• Problem to solve
Extract each line of the records below that contains the word "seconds".

-*-

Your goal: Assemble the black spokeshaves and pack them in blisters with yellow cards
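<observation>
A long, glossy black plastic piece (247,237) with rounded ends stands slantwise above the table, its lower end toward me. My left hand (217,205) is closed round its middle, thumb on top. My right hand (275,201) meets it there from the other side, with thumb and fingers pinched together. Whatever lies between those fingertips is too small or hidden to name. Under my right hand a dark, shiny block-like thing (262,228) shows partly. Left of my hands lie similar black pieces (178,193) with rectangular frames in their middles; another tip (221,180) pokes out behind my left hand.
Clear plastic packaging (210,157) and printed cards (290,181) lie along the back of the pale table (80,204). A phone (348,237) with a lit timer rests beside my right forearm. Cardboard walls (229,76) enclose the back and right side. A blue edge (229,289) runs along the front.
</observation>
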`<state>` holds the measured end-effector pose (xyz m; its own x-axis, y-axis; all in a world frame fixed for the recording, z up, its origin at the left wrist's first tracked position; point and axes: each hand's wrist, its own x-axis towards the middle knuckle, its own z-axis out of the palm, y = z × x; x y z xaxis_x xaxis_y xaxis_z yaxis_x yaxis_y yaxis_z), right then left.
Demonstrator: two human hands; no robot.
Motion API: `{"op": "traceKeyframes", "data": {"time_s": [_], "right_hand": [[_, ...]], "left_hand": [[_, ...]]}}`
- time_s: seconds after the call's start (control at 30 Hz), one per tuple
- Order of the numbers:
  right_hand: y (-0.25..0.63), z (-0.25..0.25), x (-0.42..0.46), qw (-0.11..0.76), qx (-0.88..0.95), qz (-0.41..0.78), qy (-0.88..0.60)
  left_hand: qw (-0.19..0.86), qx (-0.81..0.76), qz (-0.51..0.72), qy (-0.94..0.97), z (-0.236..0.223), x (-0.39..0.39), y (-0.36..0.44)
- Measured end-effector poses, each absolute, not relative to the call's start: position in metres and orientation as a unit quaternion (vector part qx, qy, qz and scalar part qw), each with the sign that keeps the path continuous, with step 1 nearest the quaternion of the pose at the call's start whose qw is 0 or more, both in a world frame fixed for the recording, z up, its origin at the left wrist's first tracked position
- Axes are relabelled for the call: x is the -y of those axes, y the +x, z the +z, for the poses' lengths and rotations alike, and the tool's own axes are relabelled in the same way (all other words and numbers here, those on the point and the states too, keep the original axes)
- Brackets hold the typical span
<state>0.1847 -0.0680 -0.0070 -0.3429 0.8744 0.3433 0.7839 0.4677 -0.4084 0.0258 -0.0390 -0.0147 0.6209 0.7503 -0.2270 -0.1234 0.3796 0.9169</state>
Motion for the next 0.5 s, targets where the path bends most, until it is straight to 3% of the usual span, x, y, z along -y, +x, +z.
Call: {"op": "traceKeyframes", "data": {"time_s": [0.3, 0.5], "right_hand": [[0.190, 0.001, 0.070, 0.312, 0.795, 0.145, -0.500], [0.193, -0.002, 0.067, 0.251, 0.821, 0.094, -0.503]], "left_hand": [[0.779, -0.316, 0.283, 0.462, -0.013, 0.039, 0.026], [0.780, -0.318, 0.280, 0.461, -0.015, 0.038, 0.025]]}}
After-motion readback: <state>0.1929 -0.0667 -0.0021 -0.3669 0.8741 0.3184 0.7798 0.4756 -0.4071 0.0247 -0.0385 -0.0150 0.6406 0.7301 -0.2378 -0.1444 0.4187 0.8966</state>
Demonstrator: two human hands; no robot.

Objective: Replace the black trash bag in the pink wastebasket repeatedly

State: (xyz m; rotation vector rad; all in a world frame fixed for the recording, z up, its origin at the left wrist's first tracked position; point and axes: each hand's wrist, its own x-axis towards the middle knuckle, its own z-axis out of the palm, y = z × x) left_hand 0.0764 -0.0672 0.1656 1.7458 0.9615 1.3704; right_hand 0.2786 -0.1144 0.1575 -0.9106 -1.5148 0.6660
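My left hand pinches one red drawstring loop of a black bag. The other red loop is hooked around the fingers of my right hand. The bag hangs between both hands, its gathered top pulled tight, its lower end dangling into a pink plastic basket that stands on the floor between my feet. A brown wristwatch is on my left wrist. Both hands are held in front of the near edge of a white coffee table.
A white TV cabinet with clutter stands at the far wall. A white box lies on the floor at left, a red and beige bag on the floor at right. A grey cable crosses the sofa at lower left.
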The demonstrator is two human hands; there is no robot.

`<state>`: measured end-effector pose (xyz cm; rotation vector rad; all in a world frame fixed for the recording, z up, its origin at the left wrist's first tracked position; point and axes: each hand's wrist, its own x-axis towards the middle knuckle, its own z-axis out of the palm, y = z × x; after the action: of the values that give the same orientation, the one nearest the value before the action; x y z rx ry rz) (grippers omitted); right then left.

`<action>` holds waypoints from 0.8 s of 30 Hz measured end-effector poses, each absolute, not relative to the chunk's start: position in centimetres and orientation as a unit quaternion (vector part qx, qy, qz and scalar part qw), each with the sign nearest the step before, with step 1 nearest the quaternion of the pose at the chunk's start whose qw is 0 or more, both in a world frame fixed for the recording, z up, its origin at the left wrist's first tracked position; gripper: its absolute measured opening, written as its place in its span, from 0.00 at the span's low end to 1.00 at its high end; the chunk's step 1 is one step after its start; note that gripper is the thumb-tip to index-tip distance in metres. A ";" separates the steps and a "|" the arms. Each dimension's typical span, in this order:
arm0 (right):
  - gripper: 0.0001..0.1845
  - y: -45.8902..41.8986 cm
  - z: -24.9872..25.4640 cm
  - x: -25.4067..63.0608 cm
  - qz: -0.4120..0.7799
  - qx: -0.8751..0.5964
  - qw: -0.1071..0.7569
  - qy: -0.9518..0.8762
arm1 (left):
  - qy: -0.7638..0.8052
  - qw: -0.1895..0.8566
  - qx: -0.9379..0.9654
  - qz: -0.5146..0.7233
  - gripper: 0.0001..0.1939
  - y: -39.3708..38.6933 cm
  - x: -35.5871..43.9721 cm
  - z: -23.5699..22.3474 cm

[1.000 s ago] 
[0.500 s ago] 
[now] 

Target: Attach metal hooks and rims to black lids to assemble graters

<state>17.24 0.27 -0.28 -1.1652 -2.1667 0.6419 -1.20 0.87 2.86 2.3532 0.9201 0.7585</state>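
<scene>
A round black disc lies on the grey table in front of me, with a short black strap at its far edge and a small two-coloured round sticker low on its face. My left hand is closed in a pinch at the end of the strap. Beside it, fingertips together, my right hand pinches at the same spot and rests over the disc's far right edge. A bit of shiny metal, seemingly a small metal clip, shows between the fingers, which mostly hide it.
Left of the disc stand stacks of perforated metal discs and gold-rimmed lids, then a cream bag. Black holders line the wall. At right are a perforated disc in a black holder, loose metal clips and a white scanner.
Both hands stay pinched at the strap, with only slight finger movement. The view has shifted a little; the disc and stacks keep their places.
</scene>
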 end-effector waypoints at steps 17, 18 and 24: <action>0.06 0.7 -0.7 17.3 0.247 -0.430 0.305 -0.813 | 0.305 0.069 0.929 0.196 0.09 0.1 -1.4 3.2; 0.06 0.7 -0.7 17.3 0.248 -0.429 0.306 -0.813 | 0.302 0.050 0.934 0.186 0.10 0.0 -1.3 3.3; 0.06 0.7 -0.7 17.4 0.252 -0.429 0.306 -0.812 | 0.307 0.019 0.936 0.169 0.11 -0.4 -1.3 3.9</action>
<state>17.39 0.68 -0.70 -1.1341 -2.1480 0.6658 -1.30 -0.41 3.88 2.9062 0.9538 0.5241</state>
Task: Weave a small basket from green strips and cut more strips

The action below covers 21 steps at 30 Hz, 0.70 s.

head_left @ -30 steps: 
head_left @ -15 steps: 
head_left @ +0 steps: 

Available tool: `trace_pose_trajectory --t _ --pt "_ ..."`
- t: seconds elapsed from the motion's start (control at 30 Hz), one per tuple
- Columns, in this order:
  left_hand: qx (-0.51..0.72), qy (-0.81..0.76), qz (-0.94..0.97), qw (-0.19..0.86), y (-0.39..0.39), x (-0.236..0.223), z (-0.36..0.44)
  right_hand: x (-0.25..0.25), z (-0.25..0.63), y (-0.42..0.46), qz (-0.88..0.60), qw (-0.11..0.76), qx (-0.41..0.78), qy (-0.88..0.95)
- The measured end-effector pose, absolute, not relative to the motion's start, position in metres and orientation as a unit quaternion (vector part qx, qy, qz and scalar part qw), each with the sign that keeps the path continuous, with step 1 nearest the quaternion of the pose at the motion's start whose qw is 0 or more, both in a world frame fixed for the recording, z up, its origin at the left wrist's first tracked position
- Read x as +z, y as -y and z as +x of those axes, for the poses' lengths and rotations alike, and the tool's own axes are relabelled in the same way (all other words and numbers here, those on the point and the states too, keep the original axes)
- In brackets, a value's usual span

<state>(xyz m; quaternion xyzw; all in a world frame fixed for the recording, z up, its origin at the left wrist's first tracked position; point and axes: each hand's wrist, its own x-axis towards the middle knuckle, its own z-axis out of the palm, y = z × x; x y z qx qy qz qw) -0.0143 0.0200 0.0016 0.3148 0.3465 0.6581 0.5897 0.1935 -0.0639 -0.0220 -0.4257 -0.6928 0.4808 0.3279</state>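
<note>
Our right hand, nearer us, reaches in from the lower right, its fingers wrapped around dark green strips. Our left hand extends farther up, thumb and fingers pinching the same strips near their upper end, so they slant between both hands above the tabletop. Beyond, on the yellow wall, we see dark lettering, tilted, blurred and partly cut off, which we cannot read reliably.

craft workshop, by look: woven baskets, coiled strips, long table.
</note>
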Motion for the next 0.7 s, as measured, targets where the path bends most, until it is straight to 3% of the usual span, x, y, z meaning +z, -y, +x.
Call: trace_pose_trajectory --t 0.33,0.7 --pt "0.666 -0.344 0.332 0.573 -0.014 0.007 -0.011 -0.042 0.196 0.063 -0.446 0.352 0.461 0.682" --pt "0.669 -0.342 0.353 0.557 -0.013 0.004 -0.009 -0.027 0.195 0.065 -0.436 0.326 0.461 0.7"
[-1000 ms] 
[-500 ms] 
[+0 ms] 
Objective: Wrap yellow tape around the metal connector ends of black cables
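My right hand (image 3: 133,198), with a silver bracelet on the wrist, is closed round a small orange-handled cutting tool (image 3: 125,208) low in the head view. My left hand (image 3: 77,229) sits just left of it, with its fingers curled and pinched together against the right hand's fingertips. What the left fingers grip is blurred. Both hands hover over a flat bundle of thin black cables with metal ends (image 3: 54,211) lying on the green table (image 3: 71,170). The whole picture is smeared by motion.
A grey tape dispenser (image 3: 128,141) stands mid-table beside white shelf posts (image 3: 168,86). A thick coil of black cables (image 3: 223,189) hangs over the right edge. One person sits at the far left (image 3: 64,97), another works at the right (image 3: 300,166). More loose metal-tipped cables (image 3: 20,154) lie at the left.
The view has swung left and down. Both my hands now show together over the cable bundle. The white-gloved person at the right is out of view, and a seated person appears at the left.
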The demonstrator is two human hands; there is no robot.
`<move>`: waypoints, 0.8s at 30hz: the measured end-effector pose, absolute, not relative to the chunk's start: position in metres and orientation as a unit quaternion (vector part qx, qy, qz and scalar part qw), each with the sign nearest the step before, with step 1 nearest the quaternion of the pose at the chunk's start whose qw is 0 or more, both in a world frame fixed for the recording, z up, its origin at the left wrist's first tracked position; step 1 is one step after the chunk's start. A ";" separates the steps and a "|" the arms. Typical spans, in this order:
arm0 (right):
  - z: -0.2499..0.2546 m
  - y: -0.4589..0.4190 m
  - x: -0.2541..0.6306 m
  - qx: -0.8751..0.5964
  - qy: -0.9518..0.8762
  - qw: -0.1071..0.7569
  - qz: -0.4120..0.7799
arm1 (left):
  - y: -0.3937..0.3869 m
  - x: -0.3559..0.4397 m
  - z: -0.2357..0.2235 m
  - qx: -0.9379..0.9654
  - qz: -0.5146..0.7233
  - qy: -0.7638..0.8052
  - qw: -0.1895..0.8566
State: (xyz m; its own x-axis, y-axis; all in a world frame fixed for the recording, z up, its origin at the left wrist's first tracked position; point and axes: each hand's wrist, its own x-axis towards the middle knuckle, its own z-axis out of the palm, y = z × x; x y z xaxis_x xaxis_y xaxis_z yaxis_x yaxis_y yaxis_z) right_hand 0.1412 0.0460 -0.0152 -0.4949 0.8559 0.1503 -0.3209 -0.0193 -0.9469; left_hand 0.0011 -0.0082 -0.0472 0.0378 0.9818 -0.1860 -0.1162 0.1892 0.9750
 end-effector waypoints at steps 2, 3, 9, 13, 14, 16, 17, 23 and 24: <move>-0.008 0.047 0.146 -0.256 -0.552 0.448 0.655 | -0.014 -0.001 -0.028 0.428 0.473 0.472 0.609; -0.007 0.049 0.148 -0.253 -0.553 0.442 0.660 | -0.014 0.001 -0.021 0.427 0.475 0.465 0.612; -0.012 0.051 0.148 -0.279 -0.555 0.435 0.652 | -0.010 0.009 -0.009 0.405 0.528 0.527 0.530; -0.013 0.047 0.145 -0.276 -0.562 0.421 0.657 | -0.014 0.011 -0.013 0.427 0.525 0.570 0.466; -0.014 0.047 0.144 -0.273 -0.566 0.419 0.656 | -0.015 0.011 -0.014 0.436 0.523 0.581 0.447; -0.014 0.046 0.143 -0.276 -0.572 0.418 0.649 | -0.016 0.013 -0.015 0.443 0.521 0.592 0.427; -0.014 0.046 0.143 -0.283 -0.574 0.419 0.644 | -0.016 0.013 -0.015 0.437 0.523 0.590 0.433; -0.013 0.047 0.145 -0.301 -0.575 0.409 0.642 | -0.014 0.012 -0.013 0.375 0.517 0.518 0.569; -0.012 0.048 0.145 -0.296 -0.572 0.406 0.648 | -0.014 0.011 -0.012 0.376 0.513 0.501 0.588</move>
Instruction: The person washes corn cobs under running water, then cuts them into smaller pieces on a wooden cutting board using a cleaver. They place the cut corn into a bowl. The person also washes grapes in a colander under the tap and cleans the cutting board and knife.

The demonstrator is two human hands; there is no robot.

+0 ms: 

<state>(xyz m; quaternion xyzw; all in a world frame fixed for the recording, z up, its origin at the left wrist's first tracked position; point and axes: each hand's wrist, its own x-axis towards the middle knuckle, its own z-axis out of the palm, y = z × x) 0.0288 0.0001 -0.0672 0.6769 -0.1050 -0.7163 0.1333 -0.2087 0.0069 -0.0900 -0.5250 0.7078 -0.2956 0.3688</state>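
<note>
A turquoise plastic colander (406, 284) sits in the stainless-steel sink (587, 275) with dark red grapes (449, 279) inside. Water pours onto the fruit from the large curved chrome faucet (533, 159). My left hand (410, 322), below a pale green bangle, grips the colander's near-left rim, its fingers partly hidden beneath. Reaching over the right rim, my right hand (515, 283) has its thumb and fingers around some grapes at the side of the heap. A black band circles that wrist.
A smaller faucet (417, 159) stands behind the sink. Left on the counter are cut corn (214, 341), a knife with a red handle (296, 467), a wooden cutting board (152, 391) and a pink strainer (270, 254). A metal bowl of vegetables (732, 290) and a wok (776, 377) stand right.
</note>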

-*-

• Your solution
- time_s: seconds after the call's start (control at 30 Hz), one per tuple
- t: seconds elapsed from the motion's start (control at 30 Hz), one per tuple

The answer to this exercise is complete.